In Nook and AOL Wins, a Kinder, Gentler Activist Emerges (Update 1)
NEW YORK (TheStreet) -- Carl Icahn and the old guard of corporate raiders may still prefer the second hand of a watch to the calendar as the primary mechanism for plotting investments, but it's a more deliberate type of activist fund that is walking away with big profits in targeting of stock market laggards.
Roughly ten years into a gradual decline of their respective dial-up internet and bookselling businesses, AOL(AOL) and Barnes & Noble(BKS) are surging in 2012. Microsoft(MSFT) has played a major role in both cases, buying AOL's patent portfolio -- which may give AOL the cash it needs to shift course, and creating a joint venture with Barnes & Noble's to spin off the Nook E-reader -- which may provide Barnes & Noble with the partner it needs to survive in the intensely competitive E-reader and tablet war.

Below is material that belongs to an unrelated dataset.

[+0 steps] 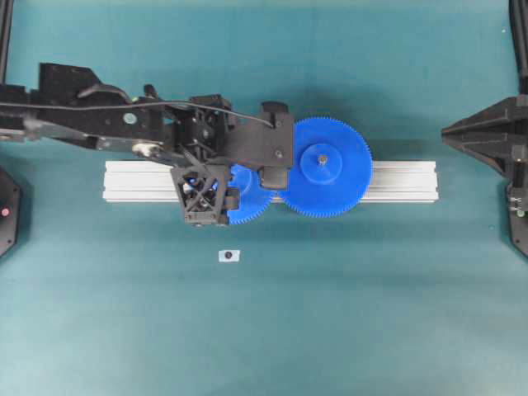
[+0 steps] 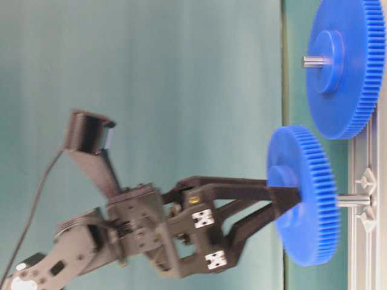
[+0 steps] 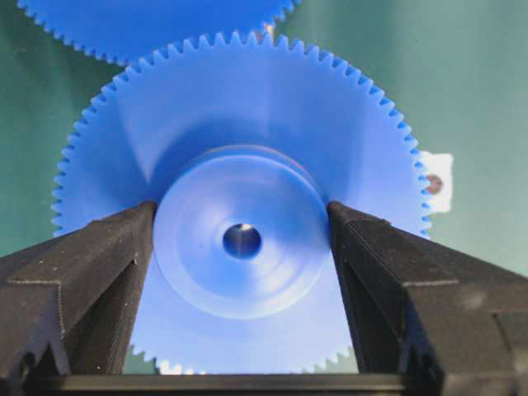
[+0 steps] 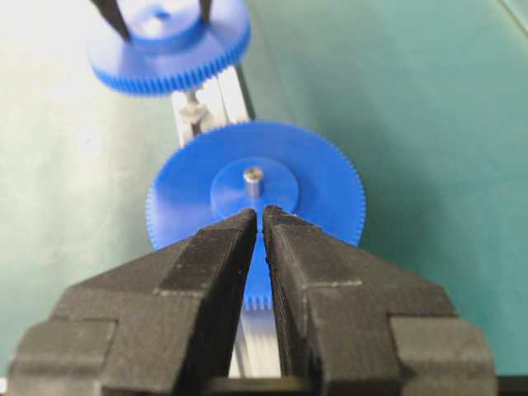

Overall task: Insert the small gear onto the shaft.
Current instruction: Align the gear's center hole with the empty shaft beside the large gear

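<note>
The small blue plastic fine-toothed gear (image 3: 239, 206) is grasped by its raised round hub between the black fingers (image 3: 82, 280) of the left gripper (image 2: 284, 202). It is held above the long grooved aluminium rail (image 1: 396, 181), just off the thin grey metal shaft (image 2: 354, 200), at eight o'clock of the larger blue gear (image 1: 326, 167) overhead. The right gripper (image 4: 257, 219) is seen clenched, grasping nothing.
</note>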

|A kinder, gentler activist helps turns Barnes & Noble into a page-turner in 2012.|
And at first glance, the 35%-plus share gains of AOL and Barnes & Noble in 2012 show that companies can be pushed to accelerate strategy changes by monetizing assets in coordination with a deep-pocketed partner.

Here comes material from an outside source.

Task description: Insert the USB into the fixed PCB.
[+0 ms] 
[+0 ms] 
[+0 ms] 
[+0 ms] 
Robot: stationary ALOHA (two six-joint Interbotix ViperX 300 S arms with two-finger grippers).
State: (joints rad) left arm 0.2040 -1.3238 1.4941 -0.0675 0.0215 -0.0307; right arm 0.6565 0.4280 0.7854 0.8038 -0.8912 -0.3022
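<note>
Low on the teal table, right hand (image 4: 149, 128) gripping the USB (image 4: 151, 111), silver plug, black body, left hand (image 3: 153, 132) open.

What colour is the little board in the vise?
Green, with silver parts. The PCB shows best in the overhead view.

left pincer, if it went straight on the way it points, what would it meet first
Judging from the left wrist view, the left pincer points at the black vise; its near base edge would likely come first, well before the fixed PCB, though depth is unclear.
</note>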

However, it is the emergence of large activist investors Starboard Value and Jana Partners behind the scenes of these stock market turnaround stories -- companies that had seemingly lost Web-battles to more adept technology giants like Google(GOOG) , Apple(AMZN) and Amazon(AMZN) -- that offers a larger lesson in how investors identify and plan stakes in low-priced companies requiring radical change.